ADVERTISEMENT

Terkenal Hingga Pelosok Negeri, Kampung ‘Cawang Kompor’ Jejak Kejayaan Kompor Minyak

Rabu, 8 Juli 2020 16:37 WIB

Share
Terkenal Hingga Pelosok Negeri, Kampung ‘Cawang Kompor’ Jejak Kejayaan Kompor Minyak

CAWANG Kompor. Siapa yang tak kenal dengan wilayah yang berada di kawasan Kramat Jati, Jakarta Timur ini. Daerah ini sempat menjadi primadona, karena di tahun 1990-an jadi sentra pengrajin kompor. Kejayaan ‘kompor minyak’ berakhir ketika pemerintah mewajibkan masyarakat pakai kompor gas.

"Cawang kompor, cawang kompor!” Begitulah teriakan kenek bus, Metromini atau angkutan umum lainnya mengingatkan penumpang yang akan turun di ‘Cawang Kompor’. Sampai sekarang, nama ‘Cawang Kompor’ masih melekat di daerah tersebut.

Daerah ini dijuluki Cawang Kompor karena pada tahun 1990-an, masyarakat masih menggunakan kompor dengan sumbu dengan bahan bakar minyak tanah. Kawasan itu sangat terkenal ke seluruh penjuru negeri karena terkenal sebagai sentra penjualan kompor besar di Jakarta.

Saking terkenalnya, beberapa warga yang datang dari luar kota kerap menyempatkan diri berkunjung untuk membeli alat masak tersebut. Kios dan toko kompor berjejer di daerah tersebut.

Rahman (51), salah satu pengrajin mengatakan, pada 1955 orang Betawi di sini sudah memproduksi kompor yang dibuat di lapak-lapak. Kemudian, beberapa orang Cina dan Arab menyewa tempat dan membuka toko kompor. “Cerita orang-orang dulu seperti itu, makanya pada pintar-pintar bikin kompor,” kata Rahman, Senin (6/7/2020).

Sejak saat itu, kata Rahman, kawasan ini jadi berkembang dan disebut Kampung Cawang Kompor. Ia masih teringat suasana ramai yang tak berhenti saat masyarakat berbondong-bondong membeli kompor. “Karena banyaknya pembeli, keluarga saya dalam sebulan, pada masa itu, bisa memproduksi 3.000 kompor,” ujarnya.

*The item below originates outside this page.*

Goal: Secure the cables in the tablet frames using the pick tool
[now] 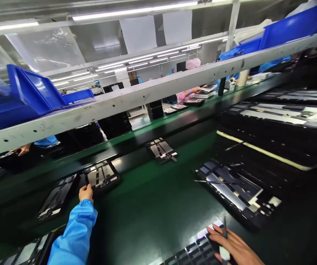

Pelanggan terbesarnya, kata Rahman, adalah para pedagang panci dan kompor di pasar-pasar tradisional. Begitu pula, pabrik-pabrik roti, dan tukang kredit barang-barang rumah tangga tak henti-hentinya menjual produk yang mereka hasilkan. “Semua ngambil dari sini, istilahnya kita juga bikin kompor nggak ada capeknya, karena banyak yang beli,” kenangnya.

GARA-GARA KOMPOR GAS

Saat pedagang kompor sedang berjaya, petaka datang pada awal tahun 2000-an. Pemerintah mengeluarkan kebijakan agar masyarakat beralih menggunakan elpiji. Petaka pun datang. Kompor minyak yang diproduksi pengrajin harus terhenti. Hal ini menjadi pukulan telak yang harus dirasakan para pengrajin dan pedagang kompor. “Waktu itu kami sedih banget, rasanya kayak kena musibah,” ungkap Rahman.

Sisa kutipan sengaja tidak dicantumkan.